International Journal of Business and Social Science

ISSN 2219-1933 (Print), 2219-6021 (Online) DOI: 10.30845/ijbss

Factors Influencing the General Practitioners’ Number of Prescribed Drugs in National Health Insurance at Gezira State, Sudan
Siripen Supakankunti, Bashir Mohamed ElmahiYousif

Objectives: The study aimed to investigate the mean medication per encounter for General Practitioners (GPs) and its influencing factors in the NHIF, Sudan. Method: The study had followed WHO established guidelines. A cross-sectional retrospective study was carried out across six months. Controlled questionnaires were completed by 197 general practitioners representing 90% of the total study population. For each doctor, a systematic random sample of one hundred prescriptions were collected.

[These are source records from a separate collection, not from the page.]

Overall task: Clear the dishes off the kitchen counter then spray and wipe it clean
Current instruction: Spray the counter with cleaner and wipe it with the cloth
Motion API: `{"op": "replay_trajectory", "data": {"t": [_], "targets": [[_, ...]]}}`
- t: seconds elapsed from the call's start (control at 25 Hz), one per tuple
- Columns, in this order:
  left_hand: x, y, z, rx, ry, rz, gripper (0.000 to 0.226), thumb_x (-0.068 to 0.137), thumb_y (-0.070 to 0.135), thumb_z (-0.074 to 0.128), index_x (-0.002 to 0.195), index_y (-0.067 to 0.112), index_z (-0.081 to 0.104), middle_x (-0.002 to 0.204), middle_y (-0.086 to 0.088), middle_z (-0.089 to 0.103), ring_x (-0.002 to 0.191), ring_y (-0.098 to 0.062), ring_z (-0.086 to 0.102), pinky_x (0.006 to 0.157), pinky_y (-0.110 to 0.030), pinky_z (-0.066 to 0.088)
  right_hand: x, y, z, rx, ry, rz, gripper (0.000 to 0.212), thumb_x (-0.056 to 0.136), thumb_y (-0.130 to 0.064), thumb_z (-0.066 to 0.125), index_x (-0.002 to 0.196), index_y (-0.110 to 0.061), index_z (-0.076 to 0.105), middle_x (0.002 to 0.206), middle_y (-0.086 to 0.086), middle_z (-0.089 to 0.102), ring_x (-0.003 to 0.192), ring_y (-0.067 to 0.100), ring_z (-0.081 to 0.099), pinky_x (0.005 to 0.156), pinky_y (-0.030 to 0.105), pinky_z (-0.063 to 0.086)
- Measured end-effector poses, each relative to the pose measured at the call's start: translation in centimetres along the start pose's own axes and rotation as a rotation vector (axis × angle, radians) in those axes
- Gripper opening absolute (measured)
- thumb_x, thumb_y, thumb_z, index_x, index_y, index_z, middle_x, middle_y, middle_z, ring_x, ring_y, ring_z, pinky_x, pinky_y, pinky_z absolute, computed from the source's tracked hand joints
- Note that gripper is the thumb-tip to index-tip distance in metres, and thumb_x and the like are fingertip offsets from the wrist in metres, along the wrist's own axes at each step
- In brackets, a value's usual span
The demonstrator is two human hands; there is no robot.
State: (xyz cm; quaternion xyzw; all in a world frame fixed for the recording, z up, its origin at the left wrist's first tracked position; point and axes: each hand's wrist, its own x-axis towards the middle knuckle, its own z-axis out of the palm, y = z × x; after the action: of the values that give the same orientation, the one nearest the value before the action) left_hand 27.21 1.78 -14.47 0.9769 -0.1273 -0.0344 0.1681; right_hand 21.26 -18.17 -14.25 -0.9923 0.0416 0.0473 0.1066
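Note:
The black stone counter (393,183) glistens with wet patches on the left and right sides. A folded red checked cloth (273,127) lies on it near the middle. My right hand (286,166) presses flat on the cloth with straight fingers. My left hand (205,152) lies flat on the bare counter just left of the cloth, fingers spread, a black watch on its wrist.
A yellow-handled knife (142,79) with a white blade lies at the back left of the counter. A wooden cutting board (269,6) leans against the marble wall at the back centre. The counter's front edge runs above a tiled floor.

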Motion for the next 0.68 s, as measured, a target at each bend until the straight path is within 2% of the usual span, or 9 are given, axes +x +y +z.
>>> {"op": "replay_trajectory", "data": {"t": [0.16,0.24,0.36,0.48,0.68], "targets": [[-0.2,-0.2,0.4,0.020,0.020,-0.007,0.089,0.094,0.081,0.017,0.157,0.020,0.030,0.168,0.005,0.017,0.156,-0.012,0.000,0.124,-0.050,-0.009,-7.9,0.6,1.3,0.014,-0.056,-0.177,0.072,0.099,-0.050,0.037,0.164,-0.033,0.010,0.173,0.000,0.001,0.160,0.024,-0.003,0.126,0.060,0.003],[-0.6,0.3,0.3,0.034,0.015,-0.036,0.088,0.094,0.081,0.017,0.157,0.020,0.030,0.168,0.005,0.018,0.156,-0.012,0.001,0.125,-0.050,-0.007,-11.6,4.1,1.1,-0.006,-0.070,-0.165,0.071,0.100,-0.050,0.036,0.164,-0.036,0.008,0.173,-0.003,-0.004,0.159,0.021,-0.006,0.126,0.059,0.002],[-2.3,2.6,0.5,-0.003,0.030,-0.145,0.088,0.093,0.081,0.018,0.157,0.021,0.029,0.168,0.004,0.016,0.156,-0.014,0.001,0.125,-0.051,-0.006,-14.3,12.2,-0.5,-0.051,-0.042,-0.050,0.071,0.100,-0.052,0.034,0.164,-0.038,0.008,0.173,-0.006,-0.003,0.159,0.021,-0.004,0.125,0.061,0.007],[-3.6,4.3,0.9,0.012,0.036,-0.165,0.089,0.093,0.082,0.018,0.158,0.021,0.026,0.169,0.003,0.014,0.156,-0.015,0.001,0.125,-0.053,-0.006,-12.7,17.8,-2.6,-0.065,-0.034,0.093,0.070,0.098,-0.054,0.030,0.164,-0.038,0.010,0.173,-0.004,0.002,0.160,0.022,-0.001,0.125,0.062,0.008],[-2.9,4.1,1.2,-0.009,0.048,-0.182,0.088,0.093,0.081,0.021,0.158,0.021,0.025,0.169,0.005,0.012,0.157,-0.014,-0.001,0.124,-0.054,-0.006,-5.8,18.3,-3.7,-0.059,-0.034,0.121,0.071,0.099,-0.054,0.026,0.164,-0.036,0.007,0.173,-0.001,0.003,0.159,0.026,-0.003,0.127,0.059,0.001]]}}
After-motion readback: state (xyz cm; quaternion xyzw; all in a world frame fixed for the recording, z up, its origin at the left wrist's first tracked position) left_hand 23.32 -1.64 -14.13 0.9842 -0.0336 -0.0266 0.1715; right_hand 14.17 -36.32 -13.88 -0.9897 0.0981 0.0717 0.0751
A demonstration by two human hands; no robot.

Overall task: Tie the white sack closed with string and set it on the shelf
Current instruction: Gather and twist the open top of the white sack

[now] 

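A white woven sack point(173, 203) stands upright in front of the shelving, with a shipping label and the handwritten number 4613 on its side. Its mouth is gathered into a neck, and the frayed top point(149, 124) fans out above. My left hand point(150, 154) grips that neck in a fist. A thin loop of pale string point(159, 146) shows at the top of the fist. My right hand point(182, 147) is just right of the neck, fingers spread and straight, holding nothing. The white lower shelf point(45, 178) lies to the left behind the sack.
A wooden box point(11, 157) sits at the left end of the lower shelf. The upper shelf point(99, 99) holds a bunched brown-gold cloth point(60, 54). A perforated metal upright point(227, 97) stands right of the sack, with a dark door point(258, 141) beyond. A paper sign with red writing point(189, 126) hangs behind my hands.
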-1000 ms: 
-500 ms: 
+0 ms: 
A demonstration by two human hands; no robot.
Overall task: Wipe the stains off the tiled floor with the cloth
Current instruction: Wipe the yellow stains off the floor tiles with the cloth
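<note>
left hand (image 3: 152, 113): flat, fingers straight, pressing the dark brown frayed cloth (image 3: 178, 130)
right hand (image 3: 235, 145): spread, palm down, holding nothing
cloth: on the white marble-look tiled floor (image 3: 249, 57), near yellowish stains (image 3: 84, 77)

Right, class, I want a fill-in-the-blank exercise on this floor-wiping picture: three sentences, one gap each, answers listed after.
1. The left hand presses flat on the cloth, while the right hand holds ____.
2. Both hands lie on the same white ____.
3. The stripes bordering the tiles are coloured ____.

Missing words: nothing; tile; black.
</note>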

Poisson regression was executed to detect the relationship between numbers of drugs per prescription as dependent variable the doctor, practice, patient, and drug-related factors as independent variables. Results: The mean medication per patient was 2.55±1.32.The low number of drugs significantly correlated with doctors who have higher education, younger, and exposure to peer contact and medical discussions. Doctor nativity, number of patients per day, and patients from urban areas were significantly associated with high number of drugs per encounter. The younger patients and patients with chronic diseases had high number of medications. The government employed GPs had prescribed lower number of drugs than others. Conclusion: Promotion of GPs education, permanent type of employment and reduction of chronic diseases’ prevalence are crucial to reduce the poly-pharmacy practice among GPs.